Exercise goal » Starting at the first line of the data below, retype every line up to and including the one containing "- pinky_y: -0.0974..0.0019".

Data section »

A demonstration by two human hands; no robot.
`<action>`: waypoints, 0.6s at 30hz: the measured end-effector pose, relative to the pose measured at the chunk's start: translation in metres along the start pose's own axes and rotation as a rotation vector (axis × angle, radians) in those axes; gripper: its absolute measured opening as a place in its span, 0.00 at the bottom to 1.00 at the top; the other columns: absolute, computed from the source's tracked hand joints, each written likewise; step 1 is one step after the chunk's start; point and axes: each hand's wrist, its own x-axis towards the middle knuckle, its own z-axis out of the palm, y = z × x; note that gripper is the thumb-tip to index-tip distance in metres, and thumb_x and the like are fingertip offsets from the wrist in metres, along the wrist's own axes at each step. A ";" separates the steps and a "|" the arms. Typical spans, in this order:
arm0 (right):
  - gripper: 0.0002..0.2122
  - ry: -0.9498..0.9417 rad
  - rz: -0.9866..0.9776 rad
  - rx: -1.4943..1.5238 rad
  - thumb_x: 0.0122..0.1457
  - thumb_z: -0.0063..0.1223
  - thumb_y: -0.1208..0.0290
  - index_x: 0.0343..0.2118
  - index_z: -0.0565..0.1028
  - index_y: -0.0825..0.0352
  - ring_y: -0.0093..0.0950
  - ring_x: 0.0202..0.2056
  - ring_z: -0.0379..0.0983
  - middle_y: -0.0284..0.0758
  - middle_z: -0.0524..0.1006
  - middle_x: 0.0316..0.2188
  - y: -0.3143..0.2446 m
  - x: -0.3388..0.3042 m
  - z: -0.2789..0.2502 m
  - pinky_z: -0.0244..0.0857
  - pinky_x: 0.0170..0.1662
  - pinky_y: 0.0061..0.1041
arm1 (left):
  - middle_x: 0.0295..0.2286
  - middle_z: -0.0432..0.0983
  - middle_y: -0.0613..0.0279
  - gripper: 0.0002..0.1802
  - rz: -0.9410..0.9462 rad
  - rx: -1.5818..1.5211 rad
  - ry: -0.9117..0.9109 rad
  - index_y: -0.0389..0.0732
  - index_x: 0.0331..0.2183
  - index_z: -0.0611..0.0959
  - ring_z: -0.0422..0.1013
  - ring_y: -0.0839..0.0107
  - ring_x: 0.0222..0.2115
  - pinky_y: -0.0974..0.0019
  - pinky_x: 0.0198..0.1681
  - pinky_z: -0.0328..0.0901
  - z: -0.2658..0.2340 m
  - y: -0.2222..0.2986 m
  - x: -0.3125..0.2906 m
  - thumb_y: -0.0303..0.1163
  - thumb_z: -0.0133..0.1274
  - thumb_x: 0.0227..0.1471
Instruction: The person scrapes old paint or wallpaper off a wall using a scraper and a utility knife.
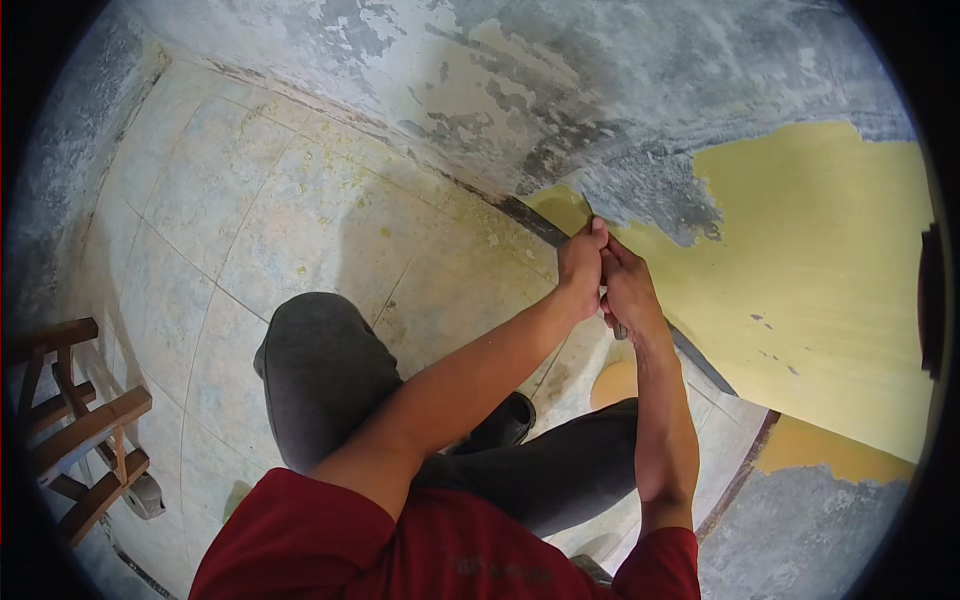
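My left hand (580, 265) and my right hand (631, 290) are closed together round a scraper. The scraper's handle end (620, 331) pokes out below my right hand, and a thin edge shows above my left thumb against the wall; my fingers hide the rest. Both hands are low down, close to where wall meets floor. Around them the wall carries a yellow paint layer (800, 250) with a ragged edge. Left of and above that edge is bare, blotchy grey wall (640, 185). A small yellow patch (557, 207) lies just left of the scraper.
A dark skirting strip (700, 360) runs along the wall's foot. Small flakes lie on the pale tiled floor (240, 230). At the left stands a wooden frame (95, 430). My bent knee (325, 350) is over the tiles, and a dark object (931, 300) sits at the right rim.
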 end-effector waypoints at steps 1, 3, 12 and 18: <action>0.19 0.008 -0.047 -0.050 0.65 0.40 0.64 0.57 0.71 0.63 0.23 0.18 0.67 0.36 0.76 0.24 0.004 0.002 0.000 0.61 0.22 0.23 | 0.32 0.72 0.65 0.17 -0.100 -0.017 0.015 0.47 0.41 0.77 0.67 0.71 0.35 0.63 0.39 0.64 -0.002 0.003 -0.001 0.48 0.46 0.61; 0.19 -0.018 -0.078 -0.107 0.64 0.40 0.65 0.56 0.72 0.64 0.28 0.26 0.74 0.42 0.80 0.29 0.005 -0.013 -0.001 0.67 0.33 0.26 | 0.31 0.71 0.65 0.15 -0.201 -0.052 0.063 0.46 0.36 0.77 0.67 0.72 0.34 0.64 0.39 0.64 -0.002 -0.003 -0.017 0.46 0.44 0.63; 0.19 0.013 0.096 -0.058 0.63 0.41 0.66 0.55 0.72 0.65 0.26 0.22 0.71 0.38 0.77 0.24 -0.015 -0.014 0.000 0.64 0.28 0.27 | 0.29 0.70 0.68 0.14 -0.073 -0.070 0.036 0.48 0.33 0.76 0.66 0.74 0.32 0.64 0.37 0.63 0.006 0.005 -0.014 0.44 0.41 0.64; 0.19 0.059 -0.062 -0.118 0.63 0.40 0.67 0.54 0.72 0.67 0.33 0.31 0.76 0.44 0.80 0.32 -0.005 -0.007 0.002 0.67 0.40 0.32 | 0.29 0.70 0.67 0.13 -0.055 -0.075 0.002 0.50 0.32 0.75 0.66 0.72 0.31 0.63 0.37 0.64 0.001 -0.001 -0.001 0.45 0.42 0.64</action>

Solution to the problem »
A demonstration by two human hands; no robot.
`<action>`: waypoints, 0.6s at 30hz: the measured end-effector pose, relative to the pose measured at the chunk's start: translation in metres along the start pose's own axes and rotation as a rotation vector (axis × angle, radians) in those axes; gripper: its absolute measured opening as a place in its span, 0.00 at the bottom to 1.00 at the top; the other columns: absolute, computed from the source's tracked hand joints, each written likewise; step 1 is one step after the chunk's start; point and axes: each hand's wrist, its own x-axis towards the middle knuckle, its own z-axis out of the palm, y = z × x; note that gripper is the thumb-tip to index-tip distance in metres, and thumb_x and the like are fingertip offsets from the wrist in metres, along the wrist's own axes at each step. A ";" separates the steps and a "|" the arms. Typical spans, in this order:
arm0 (right):
  - gripper: 0.0002..0.2122
  - ry: -0.9498..0.9417 rad
  - rz: -0.9866..0.9776 rad
  - rx: -1.4943..1.5238 rad
  - thumb_x: 0.0122..0.1457
  - thumb_z: -0.0063..0.1223
  - thumb_y: -0.1208..0.0290
  - index_x: 0.0343..0.2118
  - index_z: -0.0565..0.1028
  - index_y: -0.0825..0.0352
  - ring_y: -0.0093..0.0950
  - ring_x: 0.0202..0.2056
  - ring_z: -0.0379..0.0983
  - middle_y: -0.0284..0.0758
  - middle_z: -0.0524..0.1006
  - middle_x: 0.0316..0.2188
  - y: -0.3143..0.2446 m
  - x: -0.3388..0.3042 m
  - z: -0.2789..0.2502 m
  - pinky_z: -0.0244..0.0857
  - pinky_x: 0.0170..0.1662
  - pinky_y: 0.0061..0.1041
arm1 (left):
  - middle_x: 0.0295..0.2286
  - middle_z: -0.0432..0.0983
  - middle_y: -0.0613..0.0279
  - gripper: 0.0002..0.1802
  - rz: -0.9410..0.9462 rad
  - rx: -1.5818..1.5211 rad
  - ry: -0.9117..0.9109 rad
  - index_y: -0.0389..0.0732
  - index_x: 0.0331..0.2183
  - index_z: -0.0611..0.0959
  - ring_z: -0.0422..0.1013
  - ring_y: -0.0839..0.0107
  - ring_x: 0.0222..0.2115
  - pinky_y: -0.0974..0.0019

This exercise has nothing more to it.